Assim, para assumir o compromisso de ser antirracista, de lutar contra um sistema que está posto e que beneficia pessoas brancas apenas por nascerem, o primeiro passo tem que ser o do incômodo, o de entender que ela, a branquitude, colhe os frutos de ser um grupo socialmente privilegiado, quer queira ou não e que, se entende que isso é nocivo, tem de se colocar contra o sistema, entendendo que faz parte e se beneficia desse sistema e que antirracismo significa derrubar esse sistema e abrir mão dos privilégios que teve a vida inteira.
Um dos livros mais vendidos no Brasil ano passado, impulsionado pelos protestos contra a morte de George Floyd nos EUA, foi O Pequeno manual Antirracista, da filósofa Djamila Ribeiro e eu tenho as minhas dúvidas se as pessoas brancas compraram o livro achando que encontrariam um cheklist de atitudes que garantiriam um “selo antirracista” ou se realmente entenderam a mensagem que a autora quis passar. O fato é que ser antirracista é um estilo de vida pautado em racializar tudo e todos à sua volta (se racializando também) para entender como as dinâmicas raciais funcionam no cotidiano e como podemos mudá-las sempre que possível.
As pessoas brancas precisam sim se engajar nas lutas raciais (até porque foram as pessoas brancas que instituíram a nossa realidade social), mas precisam fazer isso conscientes das suas responsabilidades e do quanto contribuem para a manutenção do racismo e que, de forma alguma estão numa posição de benevolência ou que são aliados. Todos esses comportamentos fazem com que a responsabilidade na luta contra o racismo recaia justamente sobre quem sofre com o racismo, a pretitude, e isso não é nada justo, pra dizer o mínimo.
A luta antirracista deveria ser protagonizada por pessoas brancas, conscientes do seu papel na sociedade e despidas da fragilidade mencionada acima. Ocorre que essa não é a realidade e que por isso temos um histórico de movimentos negros tão organizados e atuantes na história do nosso país. Já demos o tom de como a mudança deve ocorrer e temos muitos intelectuais negros por aí desenhando a estrutura racial do país e como podemos começar a mudança, basta que a branquitude tenha a humildade de buscar aprender e passar a agir de fato.

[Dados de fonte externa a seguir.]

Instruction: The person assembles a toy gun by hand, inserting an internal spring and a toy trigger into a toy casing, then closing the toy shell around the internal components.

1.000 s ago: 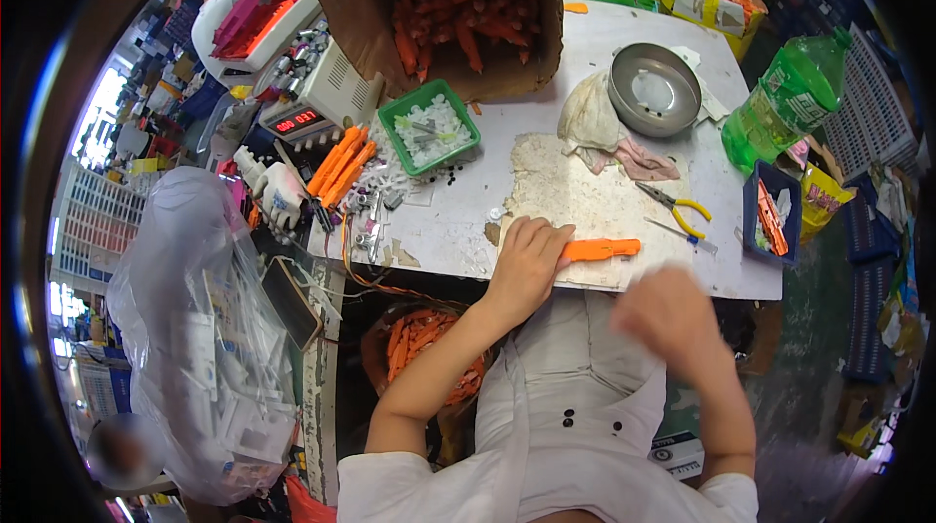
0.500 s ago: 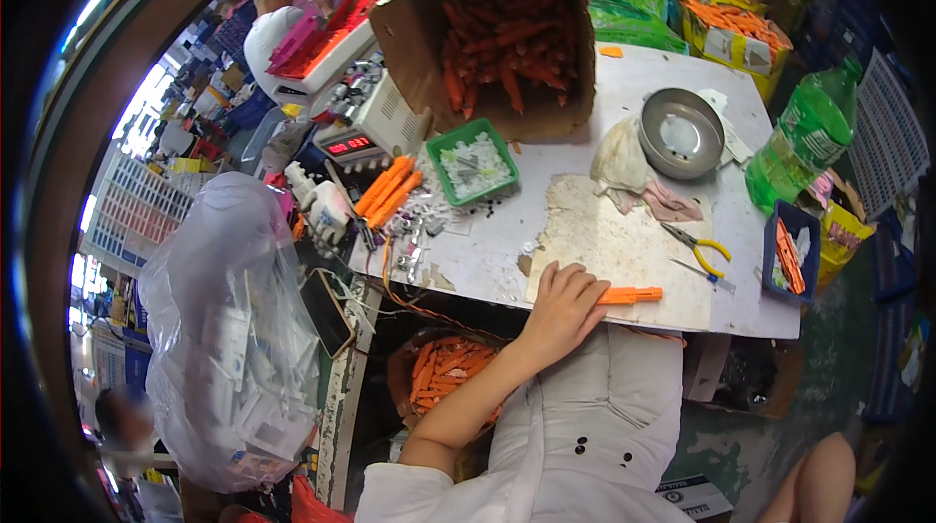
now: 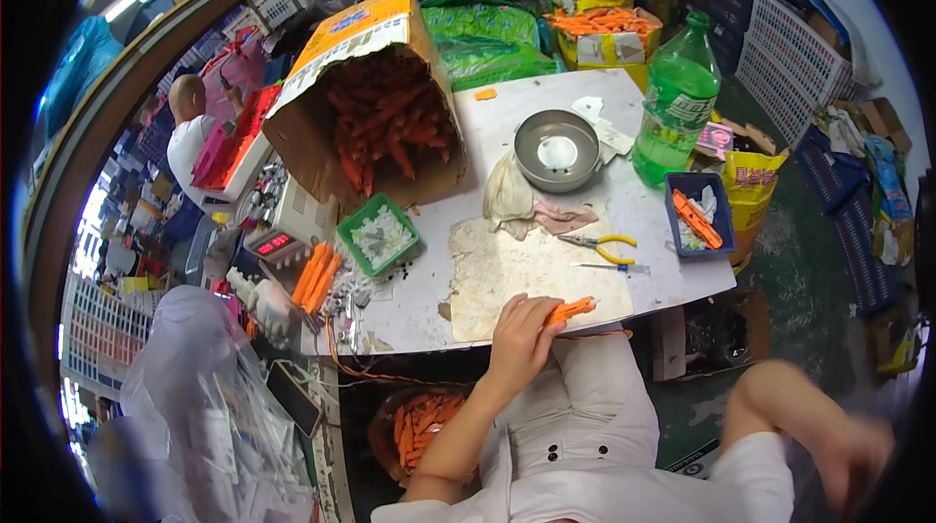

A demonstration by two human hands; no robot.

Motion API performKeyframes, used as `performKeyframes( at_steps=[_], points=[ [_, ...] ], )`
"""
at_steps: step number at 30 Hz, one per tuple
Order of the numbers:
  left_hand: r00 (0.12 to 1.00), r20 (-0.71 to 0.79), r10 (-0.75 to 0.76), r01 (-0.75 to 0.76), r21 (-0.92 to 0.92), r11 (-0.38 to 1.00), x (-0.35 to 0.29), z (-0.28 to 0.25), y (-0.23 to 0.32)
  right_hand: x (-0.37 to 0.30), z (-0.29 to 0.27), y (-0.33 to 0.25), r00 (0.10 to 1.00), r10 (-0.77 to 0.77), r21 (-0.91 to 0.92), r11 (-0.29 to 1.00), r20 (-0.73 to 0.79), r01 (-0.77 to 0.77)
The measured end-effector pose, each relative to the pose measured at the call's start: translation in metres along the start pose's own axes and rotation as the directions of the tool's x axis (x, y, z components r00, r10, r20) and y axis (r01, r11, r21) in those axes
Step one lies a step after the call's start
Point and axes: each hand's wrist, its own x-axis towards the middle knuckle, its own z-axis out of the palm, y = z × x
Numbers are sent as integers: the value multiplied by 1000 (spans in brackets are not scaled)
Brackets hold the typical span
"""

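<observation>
At the table's near edge my left hand (image 3: 522,336) is closed around an orange plastic piece (image 3: 573,309), long and narrow, whose free end sticks out to the right. Under it lies a worn, stained cream mat (image 3: 502,270). My right hand (image 3: 856,460) is off the table at the lower right, elbow bent; motion smears its fingers. Beyond the left hand lie yellow-handled pliers (image 3: 612,248) and a thin tool with a blue part (image 3: 614,268). A metal bowl (image 3: 531,157) stands farther back beside a crumpled cloth (image 3: 509,193).
A tipped carton (image 3: 283,128) of orange pieces opens toward me. Nearby are a green tray (image 3: 414,242) of small white parts and several orange pieces (image 3: 317,277). A green bottle (image 3: 673,114) and blue bin (image 3: 697,252) stand right. A person (image 3: 190,148) sits far left.
The view has swung, shifting the table leftward and bringing my blurred right hand into sight. My left hand still holds the orange piece, now tilted with its free end raised.
</observation>
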Motion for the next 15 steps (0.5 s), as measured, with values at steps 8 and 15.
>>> performKeyframes(
  at_steps=[8, 15],
  points=[
    [992, -55, -115, 95, -283, 954, -4, -14, 42, 29, 147, 84, 823, 551, -66, 834, 139, -547],
    [980, -165, -108, 67, -235, 970, -5, -8, 51, 28, 149, 91, 868, 489, -76, 872, 88, -483]
  ],
)
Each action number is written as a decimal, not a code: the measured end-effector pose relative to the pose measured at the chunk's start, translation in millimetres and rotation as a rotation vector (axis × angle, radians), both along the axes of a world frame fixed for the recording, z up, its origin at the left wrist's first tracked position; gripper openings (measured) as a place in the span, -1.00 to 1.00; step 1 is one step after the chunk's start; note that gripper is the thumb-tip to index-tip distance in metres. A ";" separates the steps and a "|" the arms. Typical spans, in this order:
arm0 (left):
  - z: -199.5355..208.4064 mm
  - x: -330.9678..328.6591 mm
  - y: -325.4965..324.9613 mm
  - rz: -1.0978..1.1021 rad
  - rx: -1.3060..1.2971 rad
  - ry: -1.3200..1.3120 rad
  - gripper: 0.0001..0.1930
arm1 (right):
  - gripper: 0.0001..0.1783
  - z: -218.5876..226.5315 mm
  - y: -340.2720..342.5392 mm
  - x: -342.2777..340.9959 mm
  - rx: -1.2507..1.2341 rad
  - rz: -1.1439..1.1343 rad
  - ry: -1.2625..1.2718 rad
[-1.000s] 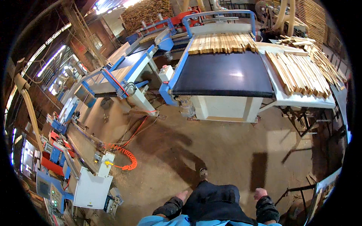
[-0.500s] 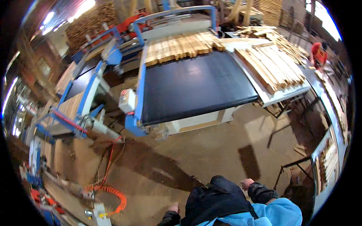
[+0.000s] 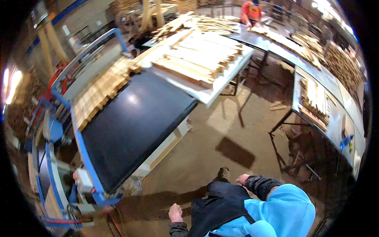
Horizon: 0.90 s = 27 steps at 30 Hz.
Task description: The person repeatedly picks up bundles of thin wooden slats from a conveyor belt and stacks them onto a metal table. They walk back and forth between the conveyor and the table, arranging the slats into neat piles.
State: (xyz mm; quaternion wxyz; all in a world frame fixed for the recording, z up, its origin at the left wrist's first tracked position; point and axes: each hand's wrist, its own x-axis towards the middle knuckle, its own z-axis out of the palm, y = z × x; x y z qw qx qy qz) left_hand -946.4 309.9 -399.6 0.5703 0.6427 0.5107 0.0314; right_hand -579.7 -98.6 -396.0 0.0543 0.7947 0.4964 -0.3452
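My left hand hangs low in front of me, fingers curled in, with nothing visible in it. My right hand is out beside my dark apron, its fingers also curled and no object showing. Neither hand touches anything around. Nearest ahead on the left is a wide black conveyor belt in a blue frame. Across its far end lies a row of wooden strips. A white table beside the belt bears a stack of pale wooden strips.
A metal table with a smaller stack of wood strips stands to the right. Brown floor lies between. At the far bench, a person in red bends over wood. A control box sits at the belt's left corner.
My view has turned to the right; the belt now lies further left and the right-hand table shows more. My left hand has come up more fully into view. One shoe now shows ahead.
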 end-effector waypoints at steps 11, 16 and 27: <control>201.4 348.2 -27.6 0.051 -0.149 -0.622 -0.56 | -0.74 -58.2 -110.7 92.1 -0.079 -0.485 0.127; 267.0 485.0 -26.9 0.041 0.007 -0.772 -0.55 | -0.89 -98.1 -173.3 131.4 0.162 -0.343 -0.150; 303.7 739.2 71.1 -0.291 0.417 -0.706 -0.32 | -0.66 -33.0 -133.3 195.9 0.018 -1.284 0.467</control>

Mas e você, pessoa branca, conta pra gente nos comentários quais ações acredita que poderia tomar para engajar na luta antirracista a partir de agora
Pretinhos, pretinha e pretinhes, vocês têm experiências para compartilhar sobre pessoas brancas que querem se engajar na luta, mas fogem do desconforto?
8 respostas
Texto potente! Enquanto homem branco em processo de conscientização antirracista (porém ainda inevitavelmente racista), digo que o desconforto em debater pautas raciais é importante e só quando reconhecemos esse desconforto e entendemos o motivo desse desconforto é que conseguimos iniciar nossa mudança de comportamento. Sentir desconforto e permanecer inerte é colaborar com a intensificação do racismo em nós mesmos e na sociedade. Obrigado pelo texto incrível!
Texto extremamente necessário!!! Muito obrigada por sempre proporcionar reflexões, com tamanha riqueza de dados e argumentos que são verdadeiros tapas na cara da branquitude! Goxto assim!
Recentemente sai de um grupo de estudos sobre negritude criado pelo AD Junior, no Facebook. Lá aprendi muitíssimo sobre a luta e resistência contra o racismo. Mas muitas vezes fui chamada de “Branka”, por contrapor atitudes misóginas por parte de homens do grupo. Fui por várias vezes exortada, o que considero salutar ao aprendizado, mas também fui hostilizada e tratada como ameaça. Por que isso ocorre, se a unidade na luta é essencial?